Casecom 6788 all the way!
Might wanna pick up some cheap 120mm fans

Xilence Red Wing

Budget

but do try to get a 140mm fan on the top, if you buy this case


----------



## aCid888* (Feb 16, 2010)

Take that sticker off the Xilence fan...it looks awful lol


This case will be in my next UK build...great stuff for the price, I'm even thinking about picking this up to replace my A900 (NewEgg.ca stocks them) as the HTPC rig.


----------



## El_Mayo (Feb 16, 2010)

aCid888* said:


> Take that sticker off the Xilence fan...it looks awful lol
> 
> 
> This case will be in my next UK build...great stuff for the price, I'm even thinking about picking this up to replace my A900 (NewEgg.ca stocks them) as the HTPC rig.



I don't mind the the sticker
besides, i covered it up with the front panel :]
wait do you live in Canada or UK?


----------



## aCid888* (Feb 16, 2010)

The fan looks poor with the sticker, I removed them all in a build I did for a friend with these fans.

Both, to answer your question.


----------



## El_Mayo (Feb 16, 2010)

aCid888* said:


> The fan looks poor with the sticker, I removed them all in a build I did for a friend with these fans.
> 
> Both, to answer your question.



 doesn't make a difference if I can't see the fan :]


----------



## ShRoOmAlIsTiC (Feb 17, 2010)

how well will an xigmatek hdt-1283 fit in this,  can the sidefans still work with a xigmatek in it?


----------



## El_Mayo (Feb 17, 2010)

according to the xigmatex site the height is 159mm
according to ebuyer the width of the case is 190mm

159mm+25mm(fan width) = 184mm

i'm gonna say yes, but i haven't ever installed one


----------



## ShRoOmAlIsTiC (Feb 17, 2010)

so the casecom doesnt come with the 140mm fan but the rosewill does?  it looks like it does on the newegg site.


----------



## El_Mayo (Feb 17, 2010)

ShRoOmAlIsTiC said:


> so the casecom doesnt come with the 140mm fan but the rosewill does?  it looks like it does on the newegg site.

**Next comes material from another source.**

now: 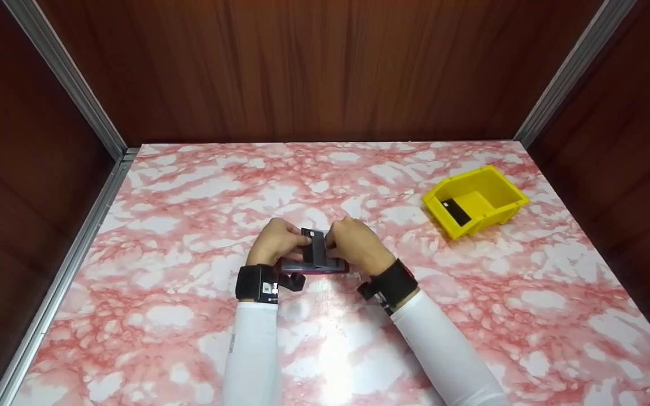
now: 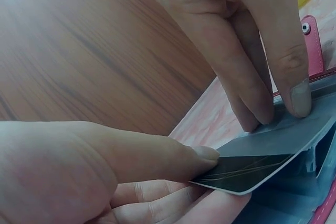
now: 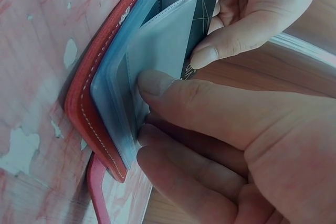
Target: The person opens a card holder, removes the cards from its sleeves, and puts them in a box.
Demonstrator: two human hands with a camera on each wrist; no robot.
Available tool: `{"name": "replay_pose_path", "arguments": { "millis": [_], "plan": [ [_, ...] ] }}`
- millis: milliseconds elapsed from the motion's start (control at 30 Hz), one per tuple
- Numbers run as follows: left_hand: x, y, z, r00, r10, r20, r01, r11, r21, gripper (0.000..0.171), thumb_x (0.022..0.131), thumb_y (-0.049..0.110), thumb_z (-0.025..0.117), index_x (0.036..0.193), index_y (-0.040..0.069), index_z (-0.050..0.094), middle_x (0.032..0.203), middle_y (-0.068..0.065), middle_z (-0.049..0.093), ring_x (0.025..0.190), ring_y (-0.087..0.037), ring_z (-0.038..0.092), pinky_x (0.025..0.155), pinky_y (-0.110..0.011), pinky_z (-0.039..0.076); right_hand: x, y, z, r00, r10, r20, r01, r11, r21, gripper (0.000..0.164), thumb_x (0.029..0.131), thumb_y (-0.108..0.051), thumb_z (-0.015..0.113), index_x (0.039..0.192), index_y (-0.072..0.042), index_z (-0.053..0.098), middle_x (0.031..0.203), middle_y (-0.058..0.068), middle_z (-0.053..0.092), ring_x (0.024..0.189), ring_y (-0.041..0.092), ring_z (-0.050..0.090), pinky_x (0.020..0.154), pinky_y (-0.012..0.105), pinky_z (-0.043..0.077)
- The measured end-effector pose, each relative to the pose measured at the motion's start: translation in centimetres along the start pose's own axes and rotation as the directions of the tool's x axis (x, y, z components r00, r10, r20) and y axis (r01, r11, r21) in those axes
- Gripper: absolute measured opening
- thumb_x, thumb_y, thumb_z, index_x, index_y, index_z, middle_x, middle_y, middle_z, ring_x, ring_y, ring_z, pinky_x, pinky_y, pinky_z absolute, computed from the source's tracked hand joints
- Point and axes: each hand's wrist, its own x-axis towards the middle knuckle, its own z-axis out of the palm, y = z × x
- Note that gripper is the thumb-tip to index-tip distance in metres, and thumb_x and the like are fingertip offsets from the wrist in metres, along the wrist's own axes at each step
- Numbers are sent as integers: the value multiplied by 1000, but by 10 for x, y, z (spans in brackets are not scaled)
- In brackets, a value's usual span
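Note:
My left hand [image 1: 280,241] pinches the outer end of a black card [image 3: 203,19] between thumb and fingers. The rest of the card lies inside a clear plastic sleeve [image 3: 164,38] of a card holder [image 3: 86,106] with a red stitched cover. My right hand [image 1: 359,243] pinches that sleeve between thumb and fingers, beside the left hand. The holder lies open on the table under both hands, which cover much of it in the head view. A pink snap strap [image 2: 314,45] sticks out from its edge.
A yellow bin [image 1: 500,213] stands at the right on the red-and-white marbled table [image 1: 189,332]. Inside the bin lies another black card [image 1: 456,213]. Brown wood-grain panels [image 1: 313,67] enclose the back and both sides.

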Motion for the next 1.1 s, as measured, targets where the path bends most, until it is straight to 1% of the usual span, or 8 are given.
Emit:
{"name": "replay_pose_path", "arguments": {
  "millis": [100,267,533,633,700,767,867,1100],
  "plan": [
    [-1,0,-1,1000,1,-5,-1,1000,7,24,94,0,78,113,-12,71,101,-16,75,58,-9,71,56,-20,63,0,0,0,1000,-10,-4,10,1000,0,17,83,-7,87,69,-11,79,66,-1,67,61,12,48,57,28,43],
    [-1,1,-2,1000,-1,-11,2,1000,18,26,94,1,79,115,-11,71,107,-20,77,57,-9,71,56,-20,63,-1,0,0,1000,-13,-13,13,1000,-3,16,83,-9,88,69,-12,79,67,1,68,62,12,49,58,30,45],
    [-2,3,-6,1000,-13,-23,14,998,59,26,94,4,81,115,-8,71,118,-22,75,58,-10,71,57,-20,63,0,2,1,1000,-6,-15,6,1000,-10,15,82,-6,86,71,-12,78,68,2,68,63,14,50,58,30,45],
    [-2,3,-7,999,-21,-28,23,997,76,28,94,6,82,116,-7,70,122,-23,73,58,-9,70,58,-19,62,0,2,1,1000,-4,-14,4,1000,-6,14,81,-5,85,70,-11,78,67,1,66,63,14,50,58,29,45],
    [-3,4,-8,999,-24,-34,26,997,77,29,93,6,82,116,-6,70,121,-22,73,58,-10,71,58,-19,62,0,2,1,1000,-17,-18,16,1000,-8,14,80,-4,86,70,-11,78,65,-2,62,63,13,49,57,29,43],
    [-3,3,-10,999,-26,-39,28,997,68,30,93,6,83,116,-7,69,121,-21,73,59,-10,71,58,-19,62,0,2,1,999,-30,-25,30,999,-14,14,79,-4,87,69,-10,78,63,-4,58,62,13,47,57,29,41],
    [-3,3,-11,999,-29,-45,31,999,43,30,92,4,83,117,-8,69,120,-22,72,58,-10,70,57,-20,62,-1,2,1,998,-49,-34,48,999,-23,16,78,-5,88,67,-10,77,62,-5,55,62,13,46,55,30,41],
    [-4,3,-13,997,-59,-55,61,998,34,33,93,3,82,119,-7,67,124,-22,69,59,-12,70,57,-20,62,0,3,2,998,-52,-38,50,998,-35,17,77,-7,89,67,-11,77,64,1,66,61,12,49,56,32,45]
  ]
}}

Casecom is probably straight from the factory
the exact same case has been shipped to america and newegg probably threw a few budget fans on them to sell them for a higher price


----------



## El_Mayo (Feb 17, 2010)

I think Wizzard should review this case.
And this thread needs a more attractive title


----------



## pantherx12 (Feb 18, 2010)

I thought wiz reviewed graphics cards


----------



## El_Mayo (Feb 18, 2010)

pantherx12 said:


> I thought wiz reviewed graphics cards



oh? who reviews cases?
and i doubt it's gonna happen, unless casecom would actually send a free case to who ever reviews it

plus if it gets a good enough review the price is sure to jump up D:


----------



## ShRoOmAlIsTiC (Feb 19, 2010)

well I just ordered my Rosewill Challenger.  wife is gonna kill me but I couldnt resist.  Im gonna have to sell something now to make up for it.

should be here monday,  ill post some pics of it all together.

things are worried about,  length of my 5850 and gtx260 and clearance for the xigmatek 1283.


----------



## El_Mayo (Feb 19, 2010)

> "I did do a test fit of my coolermaster Hyper 212 plus cooler and I can say that it fit with about 5mm clearence (it's 160mm tall) so the vast majority of 120mm fan based tower cooler will fit without issue, although you cannot use the top fan mount on the side panel as that's diorectly above the cpu."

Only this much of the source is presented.